### INPUT DATA
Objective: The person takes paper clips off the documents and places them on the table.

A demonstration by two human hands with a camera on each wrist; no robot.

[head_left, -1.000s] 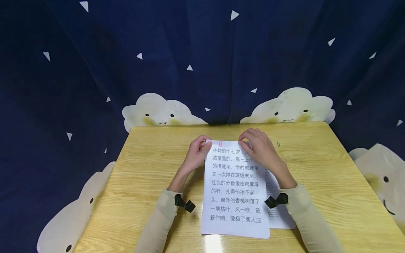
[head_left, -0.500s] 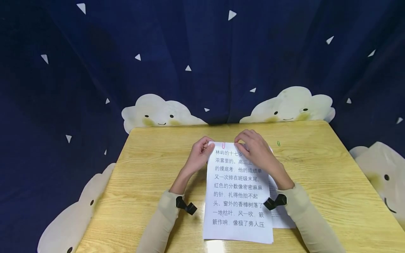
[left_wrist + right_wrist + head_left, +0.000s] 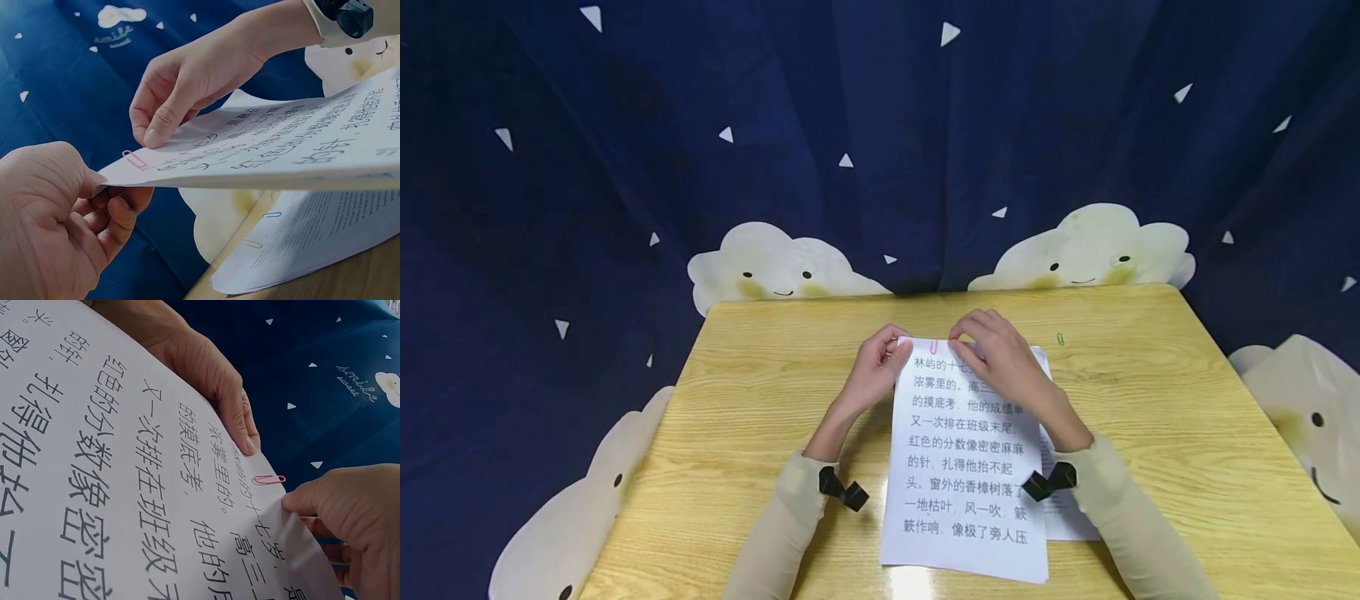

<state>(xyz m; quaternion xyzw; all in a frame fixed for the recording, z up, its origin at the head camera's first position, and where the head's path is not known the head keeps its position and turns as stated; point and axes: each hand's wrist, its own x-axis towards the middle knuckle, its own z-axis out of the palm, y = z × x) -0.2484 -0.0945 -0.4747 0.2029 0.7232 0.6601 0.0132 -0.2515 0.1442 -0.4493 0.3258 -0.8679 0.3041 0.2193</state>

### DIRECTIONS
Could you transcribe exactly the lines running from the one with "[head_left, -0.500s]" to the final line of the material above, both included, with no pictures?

### TASK RESULT
[head_left, -0.500s] 
[left_wrist + right_wrist + head_left, +0.000s] 

<state>(xyz m; quaternion xyzw; all in a frame fixed for the recording, z up, its origin at the head camera's first position, and where the head's path is not known the head keeps its position and turns as stated; point and axes: each hand's wrist, its own x-axis towards the middle knuckle, its own z-axis out of the palm, y = z × x) -0.2484 -0.0945 -0.4747 0.2029 0.7232 0.6601 0.0132 -0.2515 0.1442 -0.4493 0.3258 -0.8679 0.3041 0.2193</state>

No more output remains.